*YOUR TASK*. When the listing below reaches the line that has "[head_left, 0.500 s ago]", start reproducing exactly; stop after the line that has "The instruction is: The", and drop the pictures.

::: AVAILABLE DATA

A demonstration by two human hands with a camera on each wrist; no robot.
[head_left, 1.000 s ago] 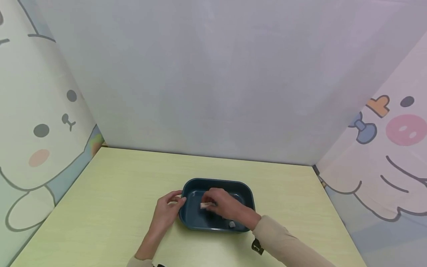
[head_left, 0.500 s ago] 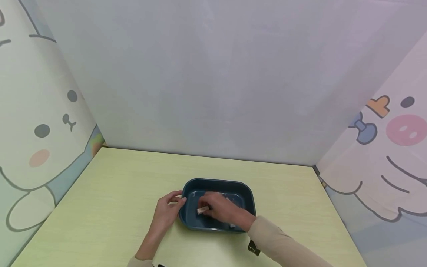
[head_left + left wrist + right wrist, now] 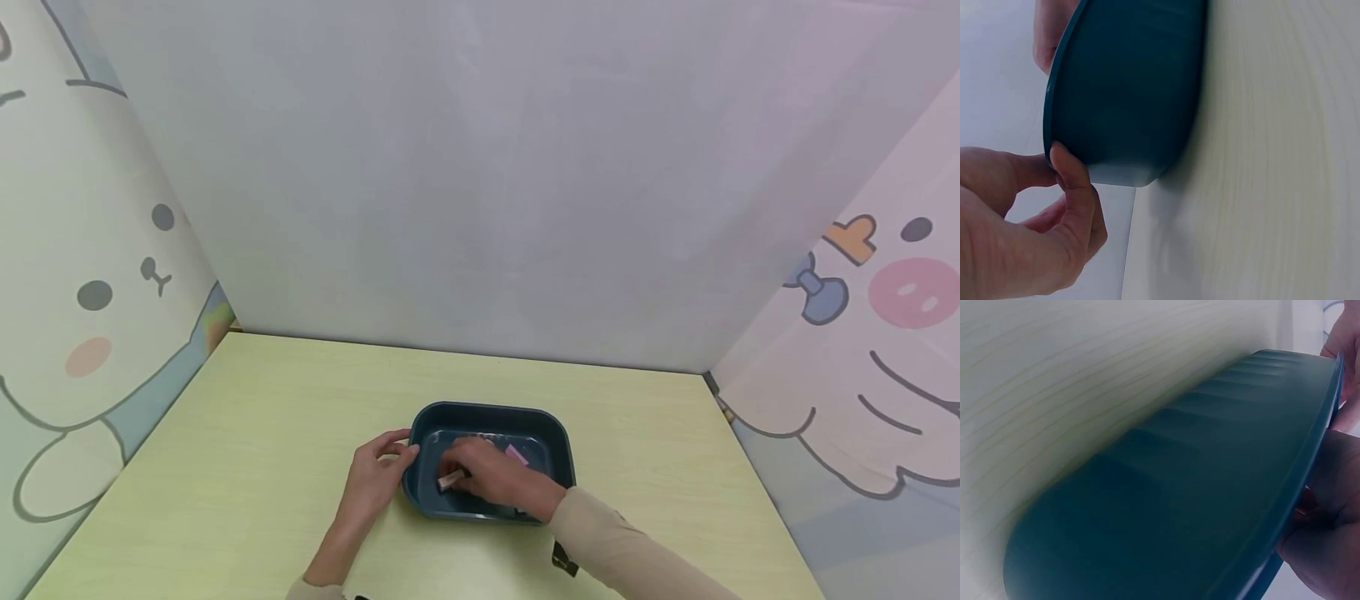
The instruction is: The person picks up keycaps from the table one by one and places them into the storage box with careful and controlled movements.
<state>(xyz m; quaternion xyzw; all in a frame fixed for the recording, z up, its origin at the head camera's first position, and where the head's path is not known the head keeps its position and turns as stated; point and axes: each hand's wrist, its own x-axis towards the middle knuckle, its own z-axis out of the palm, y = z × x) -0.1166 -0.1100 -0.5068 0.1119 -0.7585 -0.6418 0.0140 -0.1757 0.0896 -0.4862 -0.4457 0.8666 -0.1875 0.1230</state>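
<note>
A dark teal plastic tray (image 3: 558, 437) with rounded corners stands on the table. My left hand (image 3: 382, 467) pinches the rim at its left end; in the left wrist view, thumb and finger sit on either side of the tray wall (image 3: 1129, 81). Inside the tray, my right hand (image 3: 483, 471) holds a small pale block (image 3: 450, 479) low over the floor, near the left end. Past that hand lies a small pink piece (image 3: 516, 455). In the right wrist view the tray wall (image 3: 1166, 487) hides the fingertips of the right hand (image 3: 1329, 531) and the block.
The pale yellow wood-grain table (image 3: 300, 400) extends round the tray. A grey-white curtain (image 3: 480, 183) closes off the back. Cartoon-printed sheets (image 3: 90, 250) stand at both sides. A dark tag (image 3: 564, 560) hangs at the right sleeve.
My right hand has moved left and toward me inside the tray with the pale block, uncovering the pink piece. My left hand has stayed at the rim, and the tray has not moved.
</note>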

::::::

*OUTPUT OF THE EXERCISE*.
[head_left, 0.500 s ago] 
[head_left + left wrist + right wrist, now] 
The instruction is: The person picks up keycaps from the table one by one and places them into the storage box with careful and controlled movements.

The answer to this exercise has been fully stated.